The Mainstream hears our footsteps. They are jealous of us -- of our editor-free process, of our unsullied passion, of our nimbleness and outrage. Thus their pathetic, clueless attempts at cartoon villain "We're not so different, you and I" takedowns, like this one:
New on the Web: Politics as Usual - New York Times
You might think that with the kind of rhetoric bloggers regularly muster against politicians, they would never work for them. But you would be wrong.
Over the past few years, bloggers have won millions of fans by speaking truth to power — even the powers in their own parties — and presenting a fresh, outsider perspective. They are the pamphleteers of the 21st century, revolutionary “citizen journalists” motivated by personal idealism and an unwavering confidence that they can reform American politics.
But this year, candidates across the country found plenty of outsiders ready and willing to move inside their campaigns. Candidates hired some bloggers to blog and paid others consulting fees for Internet strategy advice or more traditional campaign tasks like opposition research.

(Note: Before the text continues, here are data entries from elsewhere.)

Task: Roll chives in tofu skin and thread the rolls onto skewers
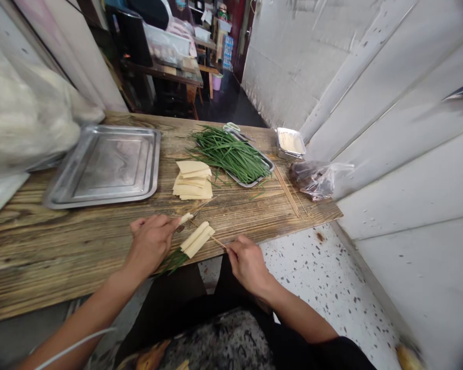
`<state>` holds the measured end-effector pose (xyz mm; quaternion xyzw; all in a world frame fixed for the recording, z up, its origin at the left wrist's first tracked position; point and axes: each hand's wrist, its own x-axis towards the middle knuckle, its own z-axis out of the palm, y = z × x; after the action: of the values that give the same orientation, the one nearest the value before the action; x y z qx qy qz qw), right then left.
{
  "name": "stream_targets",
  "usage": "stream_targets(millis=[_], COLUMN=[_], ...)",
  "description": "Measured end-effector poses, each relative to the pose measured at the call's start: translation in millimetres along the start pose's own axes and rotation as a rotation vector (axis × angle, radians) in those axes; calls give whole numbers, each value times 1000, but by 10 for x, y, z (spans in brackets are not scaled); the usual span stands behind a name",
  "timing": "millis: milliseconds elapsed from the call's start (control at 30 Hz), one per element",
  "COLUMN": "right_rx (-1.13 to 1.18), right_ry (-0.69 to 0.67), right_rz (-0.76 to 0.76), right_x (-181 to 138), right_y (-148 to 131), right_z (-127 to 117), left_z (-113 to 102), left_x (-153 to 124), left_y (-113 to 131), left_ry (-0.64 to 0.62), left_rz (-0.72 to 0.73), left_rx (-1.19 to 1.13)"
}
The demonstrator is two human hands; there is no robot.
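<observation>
- Oblong metal tray (272, 166): heaped with green stalks (231, 154), which hide most of its base; scissors (231, 127) at its far edge.
- Foil container (291, 154), far right of the wooden table (239, 221): pale contents, too small to identify.
- Clear plastic bag (326, 180), just beside it: dark contents, unidentified.
- Large metal tray (111, 162), left side: flat base visible. Bulky bag (27, 108) of pale stuff, blurred, overlaps its left side.
- Pale sheets (193, 181) stacked between the 2 trays.
- Loose skewers (287, 191) lie near the clear bag.
- 2 pale wraps (197, 240) side by side at the near table edge, between the hands, green ends poking out; skewer (218, 242) shows on both sides of them.
- Right hand (249, 262): thumb and fingers pinched on the skewer's near end.
- Left hand (150, 241): fingertips closed on another pale roll (185, 218), partly covering it, near the skewer's far end.
</observation>
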<state>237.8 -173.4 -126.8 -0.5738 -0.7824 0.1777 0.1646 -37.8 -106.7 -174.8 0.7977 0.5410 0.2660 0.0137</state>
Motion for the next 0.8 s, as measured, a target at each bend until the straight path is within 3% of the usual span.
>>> stream_targets(millis=[433, 800], right_rx=[-8, -36], right_ry=[-9, -55], right_rz=[-19, -34], right_x=[75, 313], right_y=[-30, -117], right_z=[94, 191], left_z=[-25, -82], left_x=[13, 43], left_y=[8, -13], left_ry=[-3, -106], left_rz=[-15, -74], left_rx=[-38, -88])
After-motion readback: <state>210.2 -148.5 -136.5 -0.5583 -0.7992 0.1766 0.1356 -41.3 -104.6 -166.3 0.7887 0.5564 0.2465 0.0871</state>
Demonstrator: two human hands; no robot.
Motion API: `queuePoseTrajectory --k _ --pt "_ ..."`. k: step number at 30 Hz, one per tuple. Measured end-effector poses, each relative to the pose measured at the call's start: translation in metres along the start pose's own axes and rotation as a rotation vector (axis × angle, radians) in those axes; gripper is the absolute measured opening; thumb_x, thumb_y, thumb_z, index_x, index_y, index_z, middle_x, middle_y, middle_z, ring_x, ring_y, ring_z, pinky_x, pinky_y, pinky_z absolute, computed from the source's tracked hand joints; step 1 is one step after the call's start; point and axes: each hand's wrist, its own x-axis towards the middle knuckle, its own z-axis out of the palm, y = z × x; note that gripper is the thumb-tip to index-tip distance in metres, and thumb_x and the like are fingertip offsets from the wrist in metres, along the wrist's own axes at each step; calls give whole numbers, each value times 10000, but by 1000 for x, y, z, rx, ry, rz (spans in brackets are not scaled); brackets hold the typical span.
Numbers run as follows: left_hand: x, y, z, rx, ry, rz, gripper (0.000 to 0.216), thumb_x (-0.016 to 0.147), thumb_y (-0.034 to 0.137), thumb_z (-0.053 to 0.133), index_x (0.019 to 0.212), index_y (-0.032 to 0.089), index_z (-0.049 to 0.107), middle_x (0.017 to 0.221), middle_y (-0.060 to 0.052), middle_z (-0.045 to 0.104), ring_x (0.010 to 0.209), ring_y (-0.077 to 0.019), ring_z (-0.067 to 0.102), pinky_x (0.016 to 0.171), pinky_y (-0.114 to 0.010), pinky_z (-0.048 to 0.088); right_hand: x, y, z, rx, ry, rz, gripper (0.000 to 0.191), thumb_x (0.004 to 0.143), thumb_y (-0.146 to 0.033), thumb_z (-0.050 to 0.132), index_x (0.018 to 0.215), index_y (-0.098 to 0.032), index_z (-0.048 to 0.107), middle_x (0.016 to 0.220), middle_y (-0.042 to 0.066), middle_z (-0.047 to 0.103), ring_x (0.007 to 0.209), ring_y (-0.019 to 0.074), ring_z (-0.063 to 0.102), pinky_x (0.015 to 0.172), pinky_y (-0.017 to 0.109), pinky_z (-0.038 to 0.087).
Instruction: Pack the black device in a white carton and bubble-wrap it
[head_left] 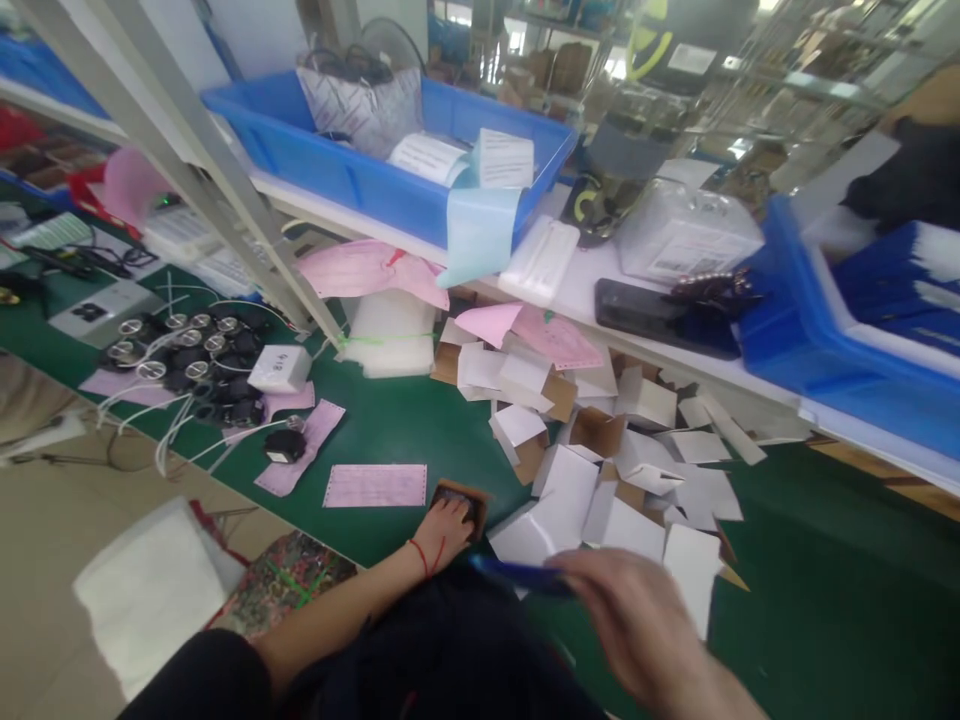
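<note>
Low in the middle of the frame, the left hand (444,524) rests palm down on a small brown box (459,503) at the near edge of the green surface (405,425). Its fingers are spread over the dark top of the box and press on it; a red string circles the wrist. Just left of the box lies a pink slip (375,485), flat on the surface.

At lower right, the right hand (637,620) is blurred. It holds a blue pen (517,574), which points toward the left; the fingers are closed around it, though the blur hides the exact grip. The pen hangs just below the box and does not touch it.

Right of the box, a loose heap of white and brown folded cartons (615,450) covers the centre of the surface. At middle left sits a cluster of small black round parts with white wires (187,365), with one small white box (279,368) beside them. Along the upper part of the frame, a shelf carries a blue bin (352,175) with papers, and another blue bin (825,330) stands at right.
</note>
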Motion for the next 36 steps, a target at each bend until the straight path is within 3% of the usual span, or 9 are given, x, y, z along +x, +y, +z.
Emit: queuePoseTrajectory --k 5,7,10,14,20,25,30,33,36 --pt "2 -8 8 -91 -7 -34 277 830 380 681 979 153 734 1189 -154 606 1164 -326 515 989 -477 443 -21 -27 55 398 -593 142 133 869 -330 633 990 -320 688 908 -28 763 785 141 705 712 204 554" --pt "0 -7 15 -90 36 -70 405 797 367 715 1116 120 678 1287 -189 561 1241 -344 476 1043 -477 416 -21 -25 66 498 -677 128 197 919 -300 541 998 -312 721 957 -10 770 826 144 712 776 215 557" --pt "1 -4 28 -35 45 -159 659 781 274 712 1348 17 494 1387 -258 490 1311 -370 437 1082 -470 397 -24 -3 89 420 -494 226 330 940 -226 437 1086 -297 724 1039 25 769 940 171 718 888 276 564" --pt "9 -5 42 67 59 -157 514 881 68 419 1387 -9 466 1372 -246 534 1309 -329 477 1090 -449 404 -21 41 144 162 -225 326 450 867 -108 402 1214 -210 671 1193 91 719 1105 225 677 998 380 541" --pt "0 -14 47 108 84 -86 477 898 58 334 1304 32 582 1294 -216 618 1252 -334 532 1070 -518 415 8 63 222 -320 -412 289 479 866 -46 390 1297 -137 578 1154 157 706 1042 264 679 906 402 570" --pt "-21 -21 41 10 71 9 478 939 111 328 1364 12 522 1399 -235 537 1303 -307 481 1114 -473 363 23 57 264 -577 -511 248 318 902 -60 370 1107 -69 612 958 200 698 886 265 696 721 364 588" --pt "-40 -25 30 -60 44 71 450 949 131 333 1324 70 574 1340 -218 581 1234 -305 521 990 -430 470 36 46 275 -617 -576 336 248 885 -43 410 1013 -60 621 899 205 699 834 240 710 683 312 568" --pt "-50 -26 24 -56 53 128 416 966 177 323 1225 120 644 1216 -194 640 1141 -323 556 939 -469 496 32 44 266 -593 -533 246 300 916 -72 390 1118 -84 612 1017 196 698 933 256 695 780 356 568" --pt "-49 -28 26 -36 92 90 431 970 161 295 1250 93 616 1283 -197 600 1167 -313 540 962 -455 498 21 49 260 -566 -478 152 335 942 -124 393 1215 -102 586 1099 189 686 1027 268 664 889 388 543"
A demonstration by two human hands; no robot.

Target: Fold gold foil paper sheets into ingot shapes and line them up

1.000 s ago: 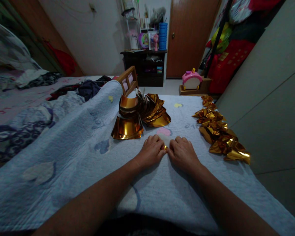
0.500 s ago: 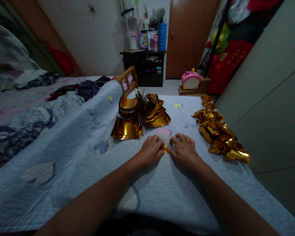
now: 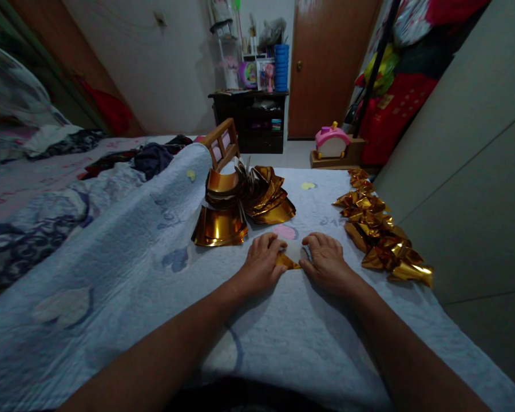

After the Virginia Democratic primary, for instance, James Webb hired two of the bloggers who had pushed to get him into the race. The Democratic Senate candidate Ned Lamont in Connecticut had at least four bloggers on his campaign team. Few of these bloggers shut down their “independent” sites after signing on with campaigns, and while most disclosed their campaign ties on their blogs, some — like Patrick Hynes of Ankle Biting Pundits — did so only after being criticized by fellow bloggers.
Dear Wankers:
I was not granted a halo the instant I opened an account with Blogger. There are good bloggers and bad, ethical and not so much. What makes us an essential complement to (and often antidote to) the insipid, toothless product you are paid to line our birdcages with is not diminished if the same forces that have corrupted most of you have also corrupted some of us. The blogosphere matters because it is too diffuse and unruly and disorganized for it to matter if one of us tries to cook the books. The ability of any one blogger to corrupt another is vanishingly small. You are rigidly hierarchical, we are ad hoc; you are centralized, we are diffuse. You completely misunderstand the essential difference between us and you: it is the blogosphere as a whole that matters, not any individual blogger.
When Judith Miller put the New York Times into the tank in the runup to the Iraq war, the game was over -- the entire mainstream press fell into lockstep. In contrast, when Jason Leopold reported via
Truthout that Karl Rove had been indicted by Patrick Fitzgerald, the blogosphere quickly jettisoned the story's credibility.
That points to our essential strength and thus your essential weakness. The voracious iconoclasm of (at least the left half of) the blogosphere is inherent and structural. We are like an ant colony, except that we require neither queens nor drones. You can stomp on a few of us, but the larger organism is unaffected. And unless you learn to coexist with us, you can expect to ruin your picnics for years to come.
Love,
Bluememe
P.S. Oh, and as made clear by the accompanying "
graphic" (Wowser -- I guess we will have to stop calling you the Grey Lady now!) the one blogger you are able to point to who apparently hid his political work went on the payroll of
Republican Saint John McCain.
Update: I crossposted this @ dKos. In response to a comment from coffeeinamrica, I realzied something I think may be more significant than the original post:
The other reason the MSM is stuck on "bloggers getting paid by pols" beef is not about the conflict issue -- it is, plain and simple, about the money. In their world, money is precisely equal to power. If they can keep us stuck in believing that purity equals poverty, they think they can keep us powerless.
Smarter than I thought, but still doomed to failure.